Personal information
- Full name: Roy Eric Carroll
- Date of birth: 30 September 1977 (age 48)
- Place of birth: Enniskillen, Northern Ireland
- Height: 6 ft 2 in (1.88 m)
- Position: Goalkeeper

Youth career
- Fivemiletown United
- 19??–1995: Ballinamallard United

Senior career*
- Years: Team / Apps / (Gls)
- 1995–1997: Hull City / 46 / (0)
- 1997–2001: Wigan Athletic / 138 / (0)
- 2001–2005: Manchester United / 49 / (0)
- 2005–2007: West Ham United / 31 / (0)
- 2007–2008: Rangers / 0 / (0)
- 2008–2009: Derby County / 30 / (0)
- 2009–2011: Odense BK / 46 / (0)
- 2011–2012: OFI / 16 / (0)
- 2012–2014: Olympiacos / 19 / (0)
- 2014–2016: Notts County / 77 / (0)
- 2016–2019: Linfield / 88 / (0)
- 2019–2021: FC Mindwell
- 2021: Dungannon Swifts / 18 / (0)
- 2023: Ballinamallard United / 1 / (0)
- Total:  / 569 / (0)

International career
- 1998–1999: Northern Ireland U21 / 11 / (0)
- 1997–2017: Northern Ireland / 45 / (0)

Managerial career
- 2011: Barnet (caretaker)

= Roy Carroll =

Northern Irish professional footballer (born 1977)

Roy Eric Carroll (born 30 September 1977) is a Northern Irish professional football coach and former player who played as a goalkeeper. He is best known for his spells at English clubs Wigan Athletic and Manchester United (where he won a Premier League winners medal and the 2004 FA Cup) as well as in Greece with OFI and Olympiacos (where he won the Greek Super League and the Greek Cup twice). Carroll also represented Northern Ireland 45 times at full international level between 1997 and 2017, and was a part of their squad for UEFA Euro 2016.

Carroll has also had a one-game managerial career, leading Barnet to a 2–1 victory in the 2011 Herts Senior Cup final against Stevenage. Therefore, he holds the unusual honour of having won a trophy in his only game as a manager.

==Early career and personal life==
Carroll was brought up in Tamlaght, County Fermanagh, and began his career with local sides Fivemiletown United and Ballinamallard United.

In November 2001, Carroll received a Red Cross Humanitarian Award for his kindness to a child with leukemia.
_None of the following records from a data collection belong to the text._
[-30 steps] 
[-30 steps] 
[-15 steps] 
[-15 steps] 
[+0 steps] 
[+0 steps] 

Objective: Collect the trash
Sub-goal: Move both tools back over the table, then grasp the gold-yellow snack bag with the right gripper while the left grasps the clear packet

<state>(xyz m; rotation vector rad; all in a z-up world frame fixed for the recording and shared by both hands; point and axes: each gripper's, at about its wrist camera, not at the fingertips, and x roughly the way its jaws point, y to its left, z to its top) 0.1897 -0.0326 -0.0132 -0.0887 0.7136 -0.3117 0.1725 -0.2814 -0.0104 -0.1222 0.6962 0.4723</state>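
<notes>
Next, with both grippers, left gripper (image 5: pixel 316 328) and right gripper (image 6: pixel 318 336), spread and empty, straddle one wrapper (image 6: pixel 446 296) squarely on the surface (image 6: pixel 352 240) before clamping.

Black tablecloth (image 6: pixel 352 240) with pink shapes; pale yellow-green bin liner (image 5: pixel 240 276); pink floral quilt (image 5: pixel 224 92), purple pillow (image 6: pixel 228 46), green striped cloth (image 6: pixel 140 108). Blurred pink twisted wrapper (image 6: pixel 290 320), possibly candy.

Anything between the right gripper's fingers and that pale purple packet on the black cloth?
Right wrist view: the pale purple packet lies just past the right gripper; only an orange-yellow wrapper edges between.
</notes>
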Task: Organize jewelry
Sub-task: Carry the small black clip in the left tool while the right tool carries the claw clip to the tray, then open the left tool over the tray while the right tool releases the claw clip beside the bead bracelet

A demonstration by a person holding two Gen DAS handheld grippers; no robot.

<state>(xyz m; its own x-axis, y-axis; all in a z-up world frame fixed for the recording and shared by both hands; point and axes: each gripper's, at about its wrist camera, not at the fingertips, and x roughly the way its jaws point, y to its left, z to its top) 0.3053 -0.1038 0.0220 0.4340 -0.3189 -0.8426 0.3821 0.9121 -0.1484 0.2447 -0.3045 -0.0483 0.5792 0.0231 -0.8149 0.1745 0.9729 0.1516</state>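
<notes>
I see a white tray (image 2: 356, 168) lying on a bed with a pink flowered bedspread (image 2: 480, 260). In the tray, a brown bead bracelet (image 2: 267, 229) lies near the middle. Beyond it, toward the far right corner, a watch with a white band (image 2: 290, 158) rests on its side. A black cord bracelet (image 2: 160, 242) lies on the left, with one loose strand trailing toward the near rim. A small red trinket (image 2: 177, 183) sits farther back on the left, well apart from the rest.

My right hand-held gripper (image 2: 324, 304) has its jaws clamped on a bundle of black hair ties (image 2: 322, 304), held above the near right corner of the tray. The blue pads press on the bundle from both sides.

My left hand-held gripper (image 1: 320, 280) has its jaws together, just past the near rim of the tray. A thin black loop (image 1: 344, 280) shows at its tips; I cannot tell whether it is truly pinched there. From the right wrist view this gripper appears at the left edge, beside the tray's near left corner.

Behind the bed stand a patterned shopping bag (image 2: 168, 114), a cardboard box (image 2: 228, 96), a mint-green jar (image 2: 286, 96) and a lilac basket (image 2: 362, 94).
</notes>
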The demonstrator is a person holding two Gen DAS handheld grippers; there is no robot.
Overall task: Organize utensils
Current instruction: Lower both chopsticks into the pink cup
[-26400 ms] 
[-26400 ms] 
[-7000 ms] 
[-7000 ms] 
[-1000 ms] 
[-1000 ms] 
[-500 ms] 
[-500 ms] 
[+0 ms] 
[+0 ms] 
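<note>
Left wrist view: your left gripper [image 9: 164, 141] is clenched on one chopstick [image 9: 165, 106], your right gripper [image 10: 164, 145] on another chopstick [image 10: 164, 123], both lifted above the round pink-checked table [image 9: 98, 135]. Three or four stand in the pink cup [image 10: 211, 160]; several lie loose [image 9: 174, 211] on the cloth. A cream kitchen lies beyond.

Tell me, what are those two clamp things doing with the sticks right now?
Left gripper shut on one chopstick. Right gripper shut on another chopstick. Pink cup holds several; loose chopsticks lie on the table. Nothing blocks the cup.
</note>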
In November 2006, he entered rehabilitation for alcohol-related addiction. 'Stress' was cited by the Carroll family.

==Club career==

===Hull City===
Carroll joined Hull City in September 1995 as a trainee and went on to make 50 appearances for the club in all competitions but he was sold two seasons later to pay off Hull's mounting debts.

===Wigan Athletic===
Carroll signed for Wigan Athletic in April 1997 for a then club-record £350,000. Despite this, he would have to wait seven months to make his first appearance in November 1997 when he replaced Lee Butler in a 2–1 defeat of Watford. He made 170 appearances in all competitions in four years. He played a key role in Wigan's unbeaten run of 26 league games in 1999–2000 and was voted the best goalkeeper in the second division by his fellow professionals, a feat made all the more remarkable by the fact he missed the last seven games of the season having had to undergo an emergency appendix operation.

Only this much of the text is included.